A Associação Nacional de Guardas (ANAG) acusou hoje a ministra da Administração Interna de ter enganado os militares da GNR, com a falta de aprovação do estatuto da Guarda Nacional Republicana.

"A ANAG considera que a senhora ministra faltou à verdade e enganou os militares da GNR (...), fazendo crer que o Estatuto dos Militares da GNR poderia ser aprovado na atual legislatura, tal como sucedeu com o estatuto da PSP", refere a direção da estrutura sindical em comunicado.

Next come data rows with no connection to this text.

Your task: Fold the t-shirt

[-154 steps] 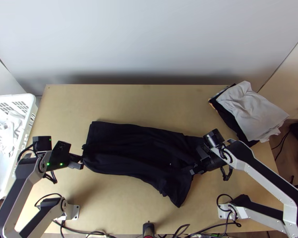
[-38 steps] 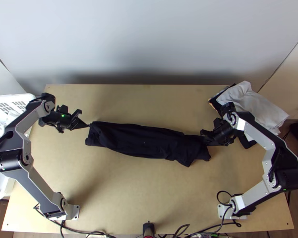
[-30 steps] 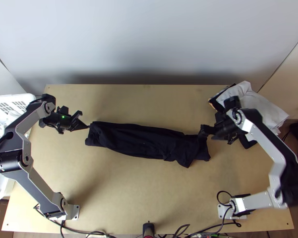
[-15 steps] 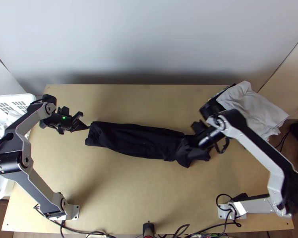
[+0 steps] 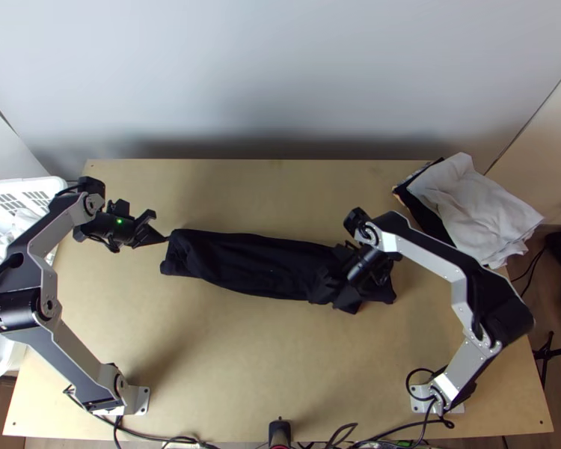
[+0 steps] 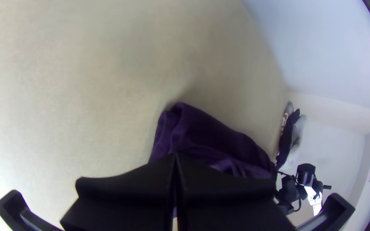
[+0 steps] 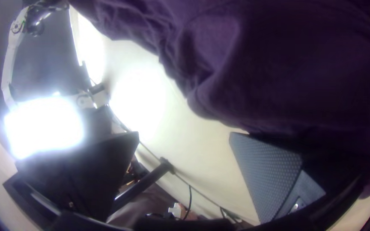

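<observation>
Left gripper, jaws clenched on the left end of the shirt, should anchor it; the shirt lies in a long, rumpled strip on the bench; over its right part, the right gripper, jaws released, had best slide low and pinch every layer before lifting

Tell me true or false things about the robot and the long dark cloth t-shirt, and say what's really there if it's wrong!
1. The dark cloth t-shirt lies in a long strip. True.
2. The left gripper's fingers are wide apart. False: they are shut.
3. The right gripper's fingers are apart. True.
4. The white plastic basket is on the right. False: it's on the left.
5. Pale grey cloth lies on black cloth. True.
</observation>
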Tool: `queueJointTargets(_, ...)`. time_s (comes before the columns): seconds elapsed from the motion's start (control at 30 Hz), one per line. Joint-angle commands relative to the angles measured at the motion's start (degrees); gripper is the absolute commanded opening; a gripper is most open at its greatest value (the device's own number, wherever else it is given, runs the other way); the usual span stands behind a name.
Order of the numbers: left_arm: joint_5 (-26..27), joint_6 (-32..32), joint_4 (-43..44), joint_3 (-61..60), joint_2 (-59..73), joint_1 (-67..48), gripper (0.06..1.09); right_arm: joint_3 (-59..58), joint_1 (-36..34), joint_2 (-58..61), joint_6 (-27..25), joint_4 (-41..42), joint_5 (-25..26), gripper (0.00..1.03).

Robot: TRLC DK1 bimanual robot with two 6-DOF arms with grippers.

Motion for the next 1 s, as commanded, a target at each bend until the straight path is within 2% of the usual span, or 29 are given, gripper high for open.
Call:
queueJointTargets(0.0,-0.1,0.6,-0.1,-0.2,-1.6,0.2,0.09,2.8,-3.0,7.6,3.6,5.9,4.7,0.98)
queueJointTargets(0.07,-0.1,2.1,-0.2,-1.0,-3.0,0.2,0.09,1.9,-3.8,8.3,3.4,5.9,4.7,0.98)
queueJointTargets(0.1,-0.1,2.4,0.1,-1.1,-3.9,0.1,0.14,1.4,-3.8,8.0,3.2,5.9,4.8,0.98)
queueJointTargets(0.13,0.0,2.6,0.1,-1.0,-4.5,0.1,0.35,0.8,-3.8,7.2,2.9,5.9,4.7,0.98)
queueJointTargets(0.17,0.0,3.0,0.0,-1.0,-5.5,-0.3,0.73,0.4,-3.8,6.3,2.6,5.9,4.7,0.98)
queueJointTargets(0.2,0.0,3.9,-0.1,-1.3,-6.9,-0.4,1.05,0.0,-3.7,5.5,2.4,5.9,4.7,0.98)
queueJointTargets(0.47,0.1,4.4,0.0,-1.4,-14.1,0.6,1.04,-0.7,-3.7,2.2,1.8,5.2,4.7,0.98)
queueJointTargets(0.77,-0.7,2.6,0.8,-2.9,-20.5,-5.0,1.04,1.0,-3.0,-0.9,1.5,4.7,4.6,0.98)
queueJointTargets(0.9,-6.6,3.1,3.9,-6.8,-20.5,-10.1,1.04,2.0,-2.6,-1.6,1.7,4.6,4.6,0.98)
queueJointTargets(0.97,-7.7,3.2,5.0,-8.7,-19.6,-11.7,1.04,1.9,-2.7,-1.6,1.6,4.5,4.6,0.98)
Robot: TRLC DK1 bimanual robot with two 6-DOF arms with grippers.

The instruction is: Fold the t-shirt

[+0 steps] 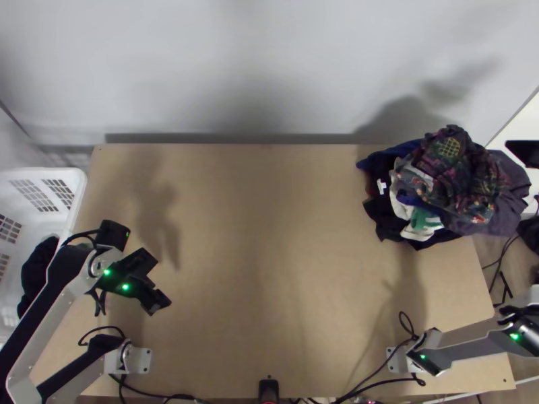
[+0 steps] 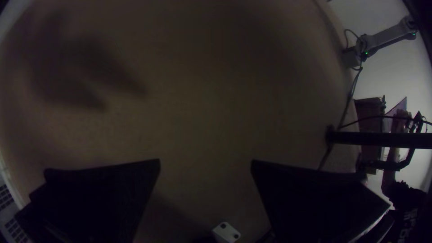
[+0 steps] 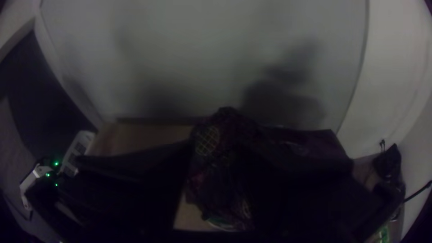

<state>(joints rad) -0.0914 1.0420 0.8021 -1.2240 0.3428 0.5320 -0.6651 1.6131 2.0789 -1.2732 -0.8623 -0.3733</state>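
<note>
A bunched heap of clothes (image 1: 465,178) lies at the table's back right, a dark multicoloured patterned piece on top; which piece is the t-shirt I cannot tell. My left gripper (image 1: 162,281) is over the table's left side, far from the heap, and in the left wrist view the left gripper (image 2: 205,164) stands open with bare table between its fingers. At the right edge is part of my right gripper (image 1: 524,153), beside the heap. In the right wrist view the right gripper (image 3: 220,155) is open, with the patterned garment (image 3: 216,180) seen through its gap, not held.
Bare wood covers the middle of the table (image 1: 256,269). A white basket (image 1: 79,185) with dark cloth inside stands off the left edge. Behind the table rises a pale wall (image 1: 236,67). Cables (image 1: 370,374) run along the near edge by the right arm's base.
</note>
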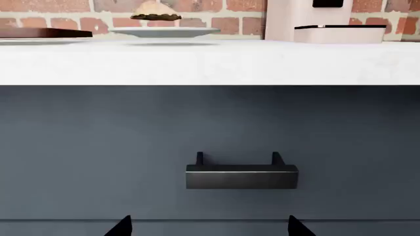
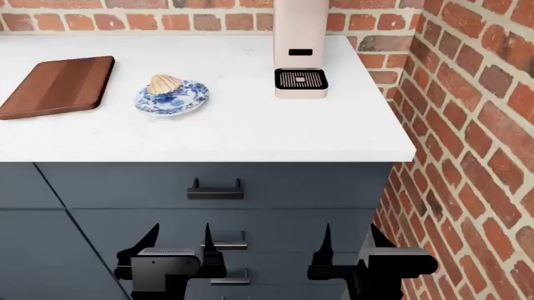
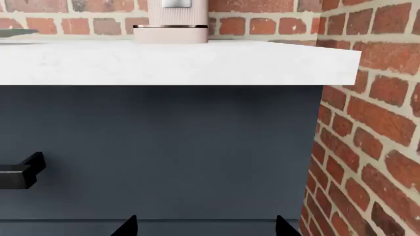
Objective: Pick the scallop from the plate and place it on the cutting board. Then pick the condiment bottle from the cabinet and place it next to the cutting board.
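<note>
Nearest the robot, the left hand [image 2: 179, 240] and the right hand [image 2: 349, 240] hang low in front of the dark blue-grey drawer fronts [image 2: 217, 187], both with fingers spread apart and nothing between them. Just above them a black bar handle [image 2: 215, 190] sits on the top drawer, under the front edge of the white bench [image 2: 250, 134]. Farther back on the bench, the blue-and-white floral plate [image 2: 172, 100] stands left of the middle, and the tan ribbed scallop [image 2: 164, 83] rests on its far side. The reddish-brown cutting board [image 2: 57, 85] lies flat near the left edge, close to the plate but apart from it. Toward the far right corner, a pale pink coffee machine [image 2: 301, 50] with a black drip grille stands against the brick wall [image 2: 467, 125]. The condiment bottle appears in no view.
</note>
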### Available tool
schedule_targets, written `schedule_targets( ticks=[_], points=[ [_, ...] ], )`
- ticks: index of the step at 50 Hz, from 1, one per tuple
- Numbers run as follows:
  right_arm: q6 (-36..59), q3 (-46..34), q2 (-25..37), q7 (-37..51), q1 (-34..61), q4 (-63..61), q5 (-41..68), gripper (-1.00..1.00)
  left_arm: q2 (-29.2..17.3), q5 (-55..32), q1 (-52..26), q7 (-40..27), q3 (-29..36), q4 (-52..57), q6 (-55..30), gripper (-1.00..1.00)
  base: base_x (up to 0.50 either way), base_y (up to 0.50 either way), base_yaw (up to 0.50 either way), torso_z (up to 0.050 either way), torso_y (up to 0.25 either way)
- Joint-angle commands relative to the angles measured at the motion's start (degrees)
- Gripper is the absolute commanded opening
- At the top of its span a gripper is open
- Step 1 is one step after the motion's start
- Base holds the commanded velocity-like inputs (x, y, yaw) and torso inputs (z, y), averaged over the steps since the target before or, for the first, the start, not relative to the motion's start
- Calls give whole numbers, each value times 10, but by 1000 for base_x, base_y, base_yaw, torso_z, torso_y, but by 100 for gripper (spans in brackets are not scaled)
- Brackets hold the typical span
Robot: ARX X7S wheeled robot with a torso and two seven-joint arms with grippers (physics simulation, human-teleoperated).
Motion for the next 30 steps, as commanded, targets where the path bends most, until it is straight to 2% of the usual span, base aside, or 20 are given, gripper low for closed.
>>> schedule_targets(
  ticks=[1, 6, 8, 12, 16, 21, 24, 27, 30],
  points=[
    [2, -12, 9, 8, -1, -3, 11, 100, -9, -14, 0, -8, 8, 3, -9, 100, 0, 0, 0, 0, 0],
    [18, -29, 21, 12, -4, -24, 24, 100, -22, -21, 9, -16, 20, 12, -2, 100, 0, 0, 0, 4, 0],
    [52, -37, 27, 11, -18, -90, 27, 100, -28, -33, 9, -11, 22, 26, -16, 100, 0, 0, 0, 50, 0],
    [171, -46, 44, 13, -29, -283, 31, 100, -43, -81, 2, -3, 15, 170, -127, 100, 0, 0, 0, 50, 0],
    [363, -37, 54, 22, 39, -489, 43, 100, -62, -126, -59, -21, -3, 335, -267, 100, 0, 0, 0, 50, 0],
    [501, -12, 55, 29, 125, -598, 82, 100, -70, -190, -140, -47, -45, 435, -378, 100, 0, 0, 0, 50, 0],
    [476, -21, 109, 98, 117, -600, 152, 100, -82, -205, -163, -60, -55, 492, -416, 100, 0, 0, 0, 50, 0],
    [425, -53, 220, 239, 116, -600, 276, 100, -90, -229, -162, -66, -72, 529, -452, 100, 0, 0, 0, 50, 0],
    [360, -83, 298, 329, 119, -599, 353, 100, -113, -229, -162, -70, -56, 549, -489, 100, 103, 426, 0, 11, 0]
  ],
)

O Governo aprovou hoje o novo estatuto profissional da polícia, com a ministra Anabela Rodrigues a invocar, no final da reunião de Conselho de Ministros, a falta de condições durante o processo legislativo para o estatuto da GNR ficar concluído e ser aprovado.

O ministro da Presidência e dos Assuntos Parlamentares, Marques Guedes, alegou, por sua vez, que há matérias no estatuto da GNR que têm de se adaptar ao Estatuto Militar das Forças Armadas, recentemente revisto, uma vez que a GNR é uma força de segurança militar.

À Lusa, o presidente da ANAG, Virgílio Ministro apontou ao Governo, além da "falta de consideração para com os militares da GNR", a "cedência a pressões dos generais das Forças Armadas que fazem comissões de serviço na GNR".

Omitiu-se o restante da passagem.